Nathan: It takes free thinkers. It takes people that are not tied to any one idea or concept. We need people who can look at a problem and create a novel solution to solve it. People who do not have a lot of experience in the engineered lumber industry are actually preferred to people who consider traditional constraints.
Q: How has working at SpaceX changed your engineering methodology? Do you apply SpaceX methods at Plantd?
Huade: The fundamental engineering methods that we apply here are exceptionally similar to the SpaceX methodology. The SpaceX methodology is a five step process:
1. Make requirements less dumb
2. Design out hardware, delete the part if you possibly can.
3. Make the part as efficient as you can
4. Go as fast as you possibly can
5. Automate
We’ve effectively done 1-4 throughout our journey so far at Plantd and will focus on the last step, Automation as we build our piilot production line.
Nathan: SpaceX developed my engineering methodology… and hell yeah, we apply it here at Plantd! Effectively, everything we do here is based on that. Everyday that I come to work to think about our business, I think about how we would do it at SpaceX and apply it here. For instance, we have a customer-financed revenue model similar to what they do for the Falcon 9 rocket at SpaceX. They use revenue from the Falcon 9 to build another one, just like we can use our production lines to build more.
Q: Why hasn’t anyone done this before? (This means, creating a new production technology for a new type of building material made of grass)

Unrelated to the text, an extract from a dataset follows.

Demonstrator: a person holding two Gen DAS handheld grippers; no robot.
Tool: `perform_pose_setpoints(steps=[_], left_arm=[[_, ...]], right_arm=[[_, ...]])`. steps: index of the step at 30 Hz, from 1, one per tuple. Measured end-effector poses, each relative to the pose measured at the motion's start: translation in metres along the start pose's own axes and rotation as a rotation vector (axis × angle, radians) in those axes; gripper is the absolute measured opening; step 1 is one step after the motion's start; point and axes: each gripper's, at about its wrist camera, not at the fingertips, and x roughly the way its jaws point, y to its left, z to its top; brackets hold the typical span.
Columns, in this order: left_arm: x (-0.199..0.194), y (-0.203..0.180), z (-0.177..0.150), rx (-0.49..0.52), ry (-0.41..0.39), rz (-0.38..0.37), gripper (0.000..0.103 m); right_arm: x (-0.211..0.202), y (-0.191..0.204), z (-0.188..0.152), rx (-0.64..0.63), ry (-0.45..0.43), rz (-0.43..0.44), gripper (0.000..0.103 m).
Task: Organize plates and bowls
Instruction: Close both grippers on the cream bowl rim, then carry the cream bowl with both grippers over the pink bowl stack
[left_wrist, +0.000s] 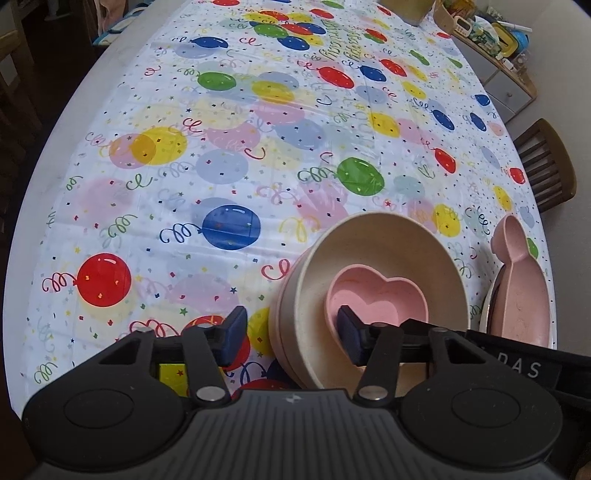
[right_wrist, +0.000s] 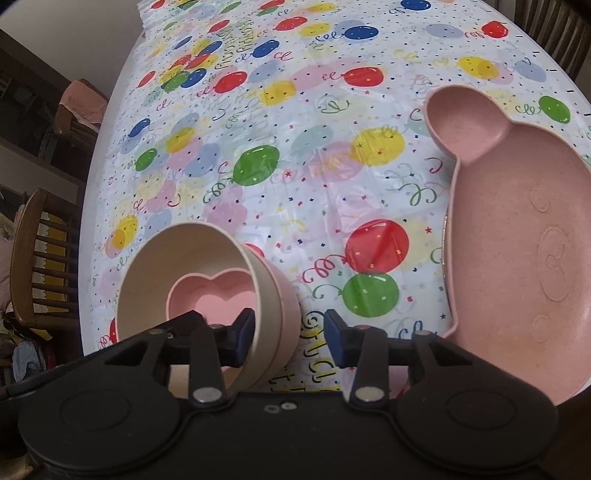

Huade: People have tried and failed. The inventor of the diesel engine couldn’t make his invention work. He died, and then people after him were fortunately able to make it work. There’s a time and a place for every innovation. And since the market is demanding a change, we seem to be at the right time and the right place.
Nathan: The reason why nobody would ever want to do this is because building an entirely new agricultural supply chain is incredibly hard. The barrier for entry is the time, the manpower, and the knowledge that goes into creating a new raw material from scratch.
Q: What drives you to build the factory of the future? Why do you come to work everyday?
Huade: For me personally, there is nothing quite like seeing something come to life from nothing. I’m incredibly enthusiastic to have built this company from effectively nothing and see where it is every day. I come to work imagining where it can go in the future and I find that exciting.
Nathan: At SpaceX, we were working on something incredibly selfish, which is creating spaceships to leave this planet behind, effectively leaving billions of people to live in a problematic world. Instead of leaving this planet behind, at Plantd we strive to create a better home for humanity. I firmly believe in this Albert Einstein quote, “I believe we are here to do good. It is the responsibility of every human being to aspire to do something worthwhile, to make the world a better place than the one we found”. The fact that this team can solve one of the greatest challenges known to mankind excites me.